Более поздние писатели также проводили исследования прекрасного, и мы владеем названиями нескольких трактатов на эту тему, которые были утеряны. Аристотель показывает себя изменчивым и неуверенным в этом пункте. В скудных ссылках, которые он делает на него, он в одно время смешивает прекрасное с добрым, определяя его как то, что является одновременно добрым и приятным; в другое время он отмечает, что добро состоит в действии (εν πράξει), а прекрасное также в вещах, которые неподвижны (εν τοΐς άκινήτοις), извлекая из этого аргумент, что математику следует изучать для определения ее характеров, порядка, симметрии и предела; иногда он помещает его в величине и в порядке (εν μεγεθει καί τάξει); в другие моменты он был склонен рассматривать его как нечто, по-видимому, неопределимое. Античность также установила каноны прекрасных вещей, такие как тот, что приписывается Поликлету о пропорциях человеческого тела. И Цицерон сказал о красоте тел, что они были «quaedam apta figura membrorum cum coloris quadam suavitate». Все эти утверждения, даже когда они не являются простыми эмпирическими наблюдениями или словесными глоссами и подстановками, встречают непреодолимые препятствия.

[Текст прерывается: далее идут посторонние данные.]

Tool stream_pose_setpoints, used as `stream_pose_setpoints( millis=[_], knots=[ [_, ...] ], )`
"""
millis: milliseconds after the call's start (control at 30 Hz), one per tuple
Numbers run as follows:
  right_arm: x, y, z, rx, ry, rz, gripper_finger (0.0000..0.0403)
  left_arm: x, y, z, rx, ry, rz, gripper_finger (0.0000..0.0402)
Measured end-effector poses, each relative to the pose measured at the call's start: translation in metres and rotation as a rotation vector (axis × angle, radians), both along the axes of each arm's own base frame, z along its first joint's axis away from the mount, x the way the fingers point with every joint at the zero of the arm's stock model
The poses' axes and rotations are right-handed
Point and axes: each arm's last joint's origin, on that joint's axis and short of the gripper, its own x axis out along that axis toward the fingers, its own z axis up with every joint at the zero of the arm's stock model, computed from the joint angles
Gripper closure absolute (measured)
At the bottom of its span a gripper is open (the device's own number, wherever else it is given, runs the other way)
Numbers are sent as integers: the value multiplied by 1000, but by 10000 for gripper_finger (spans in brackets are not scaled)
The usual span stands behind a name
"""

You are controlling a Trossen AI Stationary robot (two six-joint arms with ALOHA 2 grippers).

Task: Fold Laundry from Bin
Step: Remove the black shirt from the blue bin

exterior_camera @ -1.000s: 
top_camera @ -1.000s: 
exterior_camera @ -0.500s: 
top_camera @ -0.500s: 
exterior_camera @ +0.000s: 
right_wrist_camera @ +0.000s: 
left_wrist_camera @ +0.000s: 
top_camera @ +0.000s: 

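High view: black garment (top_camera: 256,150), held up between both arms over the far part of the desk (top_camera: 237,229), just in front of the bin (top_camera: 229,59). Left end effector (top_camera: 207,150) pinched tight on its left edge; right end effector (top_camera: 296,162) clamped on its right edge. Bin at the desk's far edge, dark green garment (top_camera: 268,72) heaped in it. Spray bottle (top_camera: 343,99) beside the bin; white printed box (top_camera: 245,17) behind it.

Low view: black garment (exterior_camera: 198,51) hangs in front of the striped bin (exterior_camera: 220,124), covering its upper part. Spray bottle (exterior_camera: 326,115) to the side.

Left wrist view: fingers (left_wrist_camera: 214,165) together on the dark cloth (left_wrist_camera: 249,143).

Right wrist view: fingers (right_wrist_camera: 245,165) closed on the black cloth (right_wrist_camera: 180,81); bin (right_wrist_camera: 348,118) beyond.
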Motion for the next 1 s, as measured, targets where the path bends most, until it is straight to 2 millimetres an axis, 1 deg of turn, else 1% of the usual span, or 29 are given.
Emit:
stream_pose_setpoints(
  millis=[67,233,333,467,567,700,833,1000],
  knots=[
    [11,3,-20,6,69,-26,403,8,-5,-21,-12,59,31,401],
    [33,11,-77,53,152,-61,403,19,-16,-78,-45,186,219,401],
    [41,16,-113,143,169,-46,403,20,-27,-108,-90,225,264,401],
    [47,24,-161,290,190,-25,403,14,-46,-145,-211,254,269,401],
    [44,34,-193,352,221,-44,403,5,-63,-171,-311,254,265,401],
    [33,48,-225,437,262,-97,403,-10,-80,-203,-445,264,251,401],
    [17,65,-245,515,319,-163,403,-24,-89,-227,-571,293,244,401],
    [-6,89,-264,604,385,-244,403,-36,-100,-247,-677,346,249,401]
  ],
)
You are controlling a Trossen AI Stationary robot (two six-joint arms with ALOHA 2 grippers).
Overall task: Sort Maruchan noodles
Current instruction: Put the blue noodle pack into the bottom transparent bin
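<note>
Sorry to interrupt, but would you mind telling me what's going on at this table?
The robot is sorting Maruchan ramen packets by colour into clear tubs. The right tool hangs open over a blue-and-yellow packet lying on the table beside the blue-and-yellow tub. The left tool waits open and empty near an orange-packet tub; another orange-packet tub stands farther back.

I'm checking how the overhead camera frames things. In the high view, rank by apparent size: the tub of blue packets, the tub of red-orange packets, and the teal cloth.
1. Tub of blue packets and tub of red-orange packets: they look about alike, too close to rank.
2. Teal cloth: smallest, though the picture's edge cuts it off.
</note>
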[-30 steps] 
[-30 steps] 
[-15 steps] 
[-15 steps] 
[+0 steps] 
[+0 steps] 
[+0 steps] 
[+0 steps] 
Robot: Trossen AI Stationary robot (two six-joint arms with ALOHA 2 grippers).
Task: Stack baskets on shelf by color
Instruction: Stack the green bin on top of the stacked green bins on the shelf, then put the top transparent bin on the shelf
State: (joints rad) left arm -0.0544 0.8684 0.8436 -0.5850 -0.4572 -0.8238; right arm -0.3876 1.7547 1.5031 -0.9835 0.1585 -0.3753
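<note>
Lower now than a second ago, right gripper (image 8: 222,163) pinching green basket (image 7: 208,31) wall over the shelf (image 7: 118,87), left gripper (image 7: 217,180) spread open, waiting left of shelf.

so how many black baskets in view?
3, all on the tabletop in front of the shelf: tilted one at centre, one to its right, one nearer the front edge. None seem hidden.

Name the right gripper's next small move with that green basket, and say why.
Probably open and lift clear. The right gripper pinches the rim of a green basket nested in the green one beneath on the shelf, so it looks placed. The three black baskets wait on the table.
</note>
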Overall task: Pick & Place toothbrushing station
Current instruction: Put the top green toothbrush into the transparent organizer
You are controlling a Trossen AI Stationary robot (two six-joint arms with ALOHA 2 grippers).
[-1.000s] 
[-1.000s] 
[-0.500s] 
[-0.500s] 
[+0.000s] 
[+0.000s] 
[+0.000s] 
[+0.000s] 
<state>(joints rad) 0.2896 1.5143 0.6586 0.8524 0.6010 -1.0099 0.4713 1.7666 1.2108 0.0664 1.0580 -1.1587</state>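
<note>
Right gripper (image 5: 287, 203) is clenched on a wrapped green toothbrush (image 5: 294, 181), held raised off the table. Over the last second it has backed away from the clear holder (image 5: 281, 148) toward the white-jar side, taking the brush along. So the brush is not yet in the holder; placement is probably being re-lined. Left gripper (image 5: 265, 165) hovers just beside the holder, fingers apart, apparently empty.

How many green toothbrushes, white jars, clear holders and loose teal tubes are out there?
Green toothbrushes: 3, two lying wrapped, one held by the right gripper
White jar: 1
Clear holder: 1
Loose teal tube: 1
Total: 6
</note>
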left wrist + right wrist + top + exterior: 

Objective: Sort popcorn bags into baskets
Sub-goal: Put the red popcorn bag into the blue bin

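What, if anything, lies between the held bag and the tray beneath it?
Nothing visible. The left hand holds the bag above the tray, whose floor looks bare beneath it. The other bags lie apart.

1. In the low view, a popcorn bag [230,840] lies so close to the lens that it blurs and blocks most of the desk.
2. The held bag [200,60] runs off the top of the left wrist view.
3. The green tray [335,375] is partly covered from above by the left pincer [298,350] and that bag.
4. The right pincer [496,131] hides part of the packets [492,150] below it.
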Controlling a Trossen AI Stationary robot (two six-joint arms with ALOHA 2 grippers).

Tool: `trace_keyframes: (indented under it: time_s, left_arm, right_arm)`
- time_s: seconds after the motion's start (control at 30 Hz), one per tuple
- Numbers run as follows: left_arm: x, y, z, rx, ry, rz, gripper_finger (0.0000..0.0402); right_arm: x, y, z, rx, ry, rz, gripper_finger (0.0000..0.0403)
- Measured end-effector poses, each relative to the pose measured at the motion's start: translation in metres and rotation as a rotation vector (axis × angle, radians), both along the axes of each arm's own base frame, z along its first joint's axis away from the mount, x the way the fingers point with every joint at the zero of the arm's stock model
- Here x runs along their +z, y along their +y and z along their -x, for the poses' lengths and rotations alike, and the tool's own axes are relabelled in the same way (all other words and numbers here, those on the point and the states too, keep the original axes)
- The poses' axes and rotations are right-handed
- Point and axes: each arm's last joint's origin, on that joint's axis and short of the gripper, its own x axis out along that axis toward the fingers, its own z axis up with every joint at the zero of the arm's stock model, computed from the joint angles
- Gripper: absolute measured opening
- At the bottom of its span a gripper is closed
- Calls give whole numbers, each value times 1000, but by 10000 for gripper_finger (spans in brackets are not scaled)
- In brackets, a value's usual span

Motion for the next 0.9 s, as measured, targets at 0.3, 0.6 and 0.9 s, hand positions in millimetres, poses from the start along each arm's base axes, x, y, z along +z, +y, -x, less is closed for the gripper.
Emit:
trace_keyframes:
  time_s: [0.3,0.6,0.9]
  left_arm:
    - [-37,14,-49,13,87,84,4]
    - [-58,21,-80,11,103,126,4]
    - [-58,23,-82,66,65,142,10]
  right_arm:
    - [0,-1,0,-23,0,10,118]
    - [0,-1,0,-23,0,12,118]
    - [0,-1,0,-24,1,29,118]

Distinction between the theory of Art and the theory of the Beautiful.
В любом случае, не только концепция прекрасного, взятая в целом, ни в одной из них не отождествляется с искусством; но иногда искусство и красота, мимесис и приятный или неприятный материал мимесиса четко различаются. Аристотель отмечает в своей «Поэтике», что нам приятно видеть самые верные изображения вещей, которые отвратительны нам в реальности, таких, например, как самые презренные формы животных или трупы (τάς εικόνας τάς μάλιστα ήκριβωμενας χαίρομεν θεωρουντες). Плутарх подробно демонстрирует, что произведения искусства радуют нас не как прекрасные, а как похожие (ούχ ως καλόν, άλλ,' ως ομοιον); он утверждает, что если бы художник украшал вещи, которые безобразны в природе, он согрешил бы против уместности и сходства (το πρεπον και το eίκός); и он провозглашает принцип, что прекрасное — это одно, а прекрасное подражание — другое (oύ yaρ εστι ταυτό, το καλον και καλως τι μιμεισθαι). Картины ужасных событий приятны, такие как «Медея, убивающая своих сыновей» Тимомаха, «Орест-матереубийца» Теона и «Притворное безумие Одиссея» Паррасия; и если хрюканье свиньи, скрежет машины, шум ветров и шум моря неприятны, они, напротив, радовали в случае Парменона, который имитировал свинью идеально, и Феодора, который был не менее искусен в передаче скрежета машин. Если бы древние действительно хотели поставить прекрасное и искусство в отношение, вторичная и частичная связь двух концепций была под рукой в форме категории относительно прекрасного, в отличие от абсолютно прекрасного. Но там, где слово καλόν или pulchrum применяется к художественным произведениям в трудах литературных критиков, это, кажется, не более чем лингвистическое употребление, как мы находим, например, в случае с «прекрасным подражанием» Плутарха или также в терминологии риторов, которые иногда называли элегантность и украшение дискурса «красотой элокуции» (το τής φράσεως κάλλος).